**Work instruction:** Reproduce the whole listing, keeping each line as it is.

**Information supplied:**
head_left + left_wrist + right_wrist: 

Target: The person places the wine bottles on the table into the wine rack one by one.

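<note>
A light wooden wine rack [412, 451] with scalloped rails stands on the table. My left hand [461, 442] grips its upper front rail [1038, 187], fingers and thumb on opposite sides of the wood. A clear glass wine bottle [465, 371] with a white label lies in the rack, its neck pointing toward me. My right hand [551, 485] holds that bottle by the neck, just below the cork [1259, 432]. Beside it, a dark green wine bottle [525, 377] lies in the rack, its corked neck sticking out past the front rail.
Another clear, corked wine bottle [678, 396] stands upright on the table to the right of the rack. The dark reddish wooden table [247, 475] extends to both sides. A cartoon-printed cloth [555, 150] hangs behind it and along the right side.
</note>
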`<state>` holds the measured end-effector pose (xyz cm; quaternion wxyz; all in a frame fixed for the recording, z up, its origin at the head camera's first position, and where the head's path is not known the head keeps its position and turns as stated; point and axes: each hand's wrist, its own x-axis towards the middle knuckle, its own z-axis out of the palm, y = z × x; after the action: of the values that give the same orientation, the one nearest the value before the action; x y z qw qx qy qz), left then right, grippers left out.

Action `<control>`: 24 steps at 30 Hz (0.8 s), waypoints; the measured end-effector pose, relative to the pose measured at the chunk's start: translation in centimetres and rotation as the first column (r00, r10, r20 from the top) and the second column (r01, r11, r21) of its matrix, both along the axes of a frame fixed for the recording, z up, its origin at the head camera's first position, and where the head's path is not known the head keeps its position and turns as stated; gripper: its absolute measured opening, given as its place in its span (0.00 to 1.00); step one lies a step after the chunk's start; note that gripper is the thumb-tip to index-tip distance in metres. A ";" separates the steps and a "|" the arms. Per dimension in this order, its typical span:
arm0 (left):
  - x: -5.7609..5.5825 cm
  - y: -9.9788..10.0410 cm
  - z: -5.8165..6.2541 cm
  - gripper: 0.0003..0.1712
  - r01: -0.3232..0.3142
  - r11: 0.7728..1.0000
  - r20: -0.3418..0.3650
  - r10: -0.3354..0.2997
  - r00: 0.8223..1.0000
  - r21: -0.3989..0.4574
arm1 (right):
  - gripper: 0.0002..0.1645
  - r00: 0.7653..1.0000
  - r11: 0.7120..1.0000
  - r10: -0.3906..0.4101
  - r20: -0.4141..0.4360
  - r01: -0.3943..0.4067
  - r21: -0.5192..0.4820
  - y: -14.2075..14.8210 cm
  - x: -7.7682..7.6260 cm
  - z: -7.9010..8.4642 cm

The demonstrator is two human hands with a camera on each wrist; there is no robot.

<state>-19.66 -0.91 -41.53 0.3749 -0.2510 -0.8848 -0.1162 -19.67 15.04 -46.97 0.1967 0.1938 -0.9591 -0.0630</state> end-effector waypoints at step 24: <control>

**Result:**
head_left + left_wrist + right_wrist: 

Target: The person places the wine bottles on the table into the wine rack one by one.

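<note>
A light wooden wine rack [412, 451] with scalloped rails stands on the table. My left hand [461, 442] grips its upper front rail [1038, 187], fingers and thumb on opposite sides of the wood. A clear glass wine bottle [465, 371] with a white label lies in the rack, its neck pointing toward me. My right hand [551, 485] holds that bottle by the neck, just below the cork [1259, 432]. Beside it, a dark green wine bottle [525, 377] lies in the rack, its corked neck sticking out past the front rail.
Another clear, corked wine bottle [678, 396] stands upright on the table to the right of the rack. The dark reddish wooden table [247, 475] extends to both sides. A cartoon-printed cloth [555, 150] hangs behind it and along the right side.
</note>
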`<state>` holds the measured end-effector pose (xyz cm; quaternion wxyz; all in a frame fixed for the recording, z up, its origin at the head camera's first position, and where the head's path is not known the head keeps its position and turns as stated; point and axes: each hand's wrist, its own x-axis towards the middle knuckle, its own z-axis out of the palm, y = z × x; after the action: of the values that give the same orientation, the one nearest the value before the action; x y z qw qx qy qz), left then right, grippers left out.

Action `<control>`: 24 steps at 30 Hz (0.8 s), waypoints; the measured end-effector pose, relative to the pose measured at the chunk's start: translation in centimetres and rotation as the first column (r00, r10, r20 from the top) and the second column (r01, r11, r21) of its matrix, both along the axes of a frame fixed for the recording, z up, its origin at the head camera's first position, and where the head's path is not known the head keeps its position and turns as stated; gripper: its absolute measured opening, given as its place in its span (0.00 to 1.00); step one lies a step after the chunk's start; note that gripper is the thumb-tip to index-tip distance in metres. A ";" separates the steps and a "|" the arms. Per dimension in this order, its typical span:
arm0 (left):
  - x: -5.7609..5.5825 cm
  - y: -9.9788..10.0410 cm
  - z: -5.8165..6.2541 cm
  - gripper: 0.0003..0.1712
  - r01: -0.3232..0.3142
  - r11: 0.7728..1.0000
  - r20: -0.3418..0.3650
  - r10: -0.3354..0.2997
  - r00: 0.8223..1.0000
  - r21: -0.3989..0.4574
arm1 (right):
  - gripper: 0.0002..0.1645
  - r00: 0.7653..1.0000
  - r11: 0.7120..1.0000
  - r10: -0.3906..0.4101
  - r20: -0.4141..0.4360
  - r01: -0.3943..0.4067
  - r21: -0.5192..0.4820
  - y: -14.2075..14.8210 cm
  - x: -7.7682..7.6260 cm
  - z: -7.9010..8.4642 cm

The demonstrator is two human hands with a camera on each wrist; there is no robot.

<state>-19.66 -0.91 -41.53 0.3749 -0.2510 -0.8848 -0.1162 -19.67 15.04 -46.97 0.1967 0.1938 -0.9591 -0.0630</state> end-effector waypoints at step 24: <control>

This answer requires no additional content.